WORK REQUIRED
Once you find the line with "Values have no" in the listing below, please repeat it and every later line exactly, through the last one, without pictures.

[Start of Attachment]

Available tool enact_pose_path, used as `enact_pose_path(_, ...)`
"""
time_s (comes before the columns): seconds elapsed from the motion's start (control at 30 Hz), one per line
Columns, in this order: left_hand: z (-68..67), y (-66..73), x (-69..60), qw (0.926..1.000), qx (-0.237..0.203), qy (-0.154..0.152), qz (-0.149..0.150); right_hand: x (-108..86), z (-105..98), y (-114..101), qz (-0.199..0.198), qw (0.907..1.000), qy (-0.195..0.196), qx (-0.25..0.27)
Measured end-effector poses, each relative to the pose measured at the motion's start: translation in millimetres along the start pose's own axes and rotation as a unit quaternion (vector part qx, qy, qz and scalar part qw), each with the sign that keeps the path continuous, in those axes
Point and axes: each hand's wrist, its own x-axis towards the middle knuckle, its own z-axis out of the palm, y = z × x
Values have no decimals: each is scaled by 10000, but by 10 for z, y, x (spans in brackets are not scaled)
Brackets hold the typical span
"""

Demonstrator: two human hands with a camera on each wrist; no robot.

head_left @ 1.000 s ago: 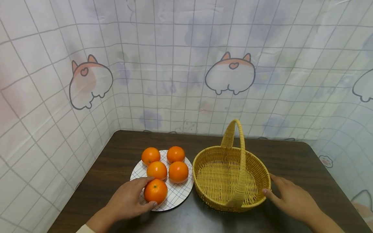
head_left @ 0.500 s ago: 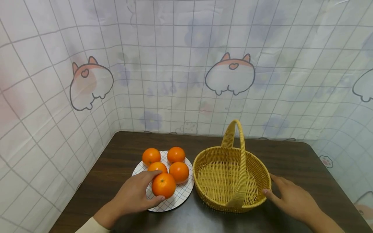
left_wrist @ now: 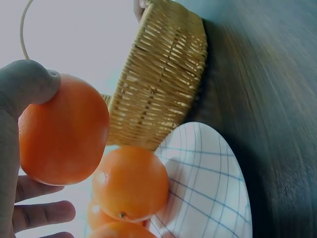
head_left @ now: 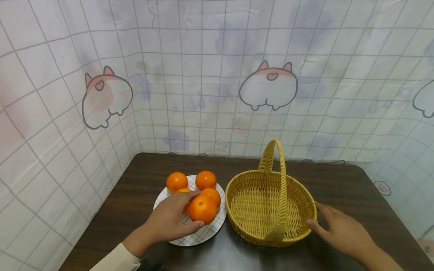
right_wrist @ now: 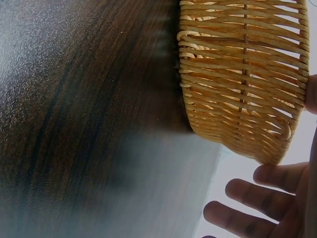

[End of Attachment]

OUTPUT OF THE EXERCISE
Values have no decimals: each is scaled by 10000, but by 10 for z, y, x (spans in brackets are not scaled)
Brackets hold the typical span
"""

Demonstrator: two human hands with a camera on each wrist; no robot.

head_left @ 1.000 s ago: 
head_left @ 0.500 s ago: 
left_wrist @ now: 
head_left @ now: 
right_wrist @ now: 

That finishes the exercise.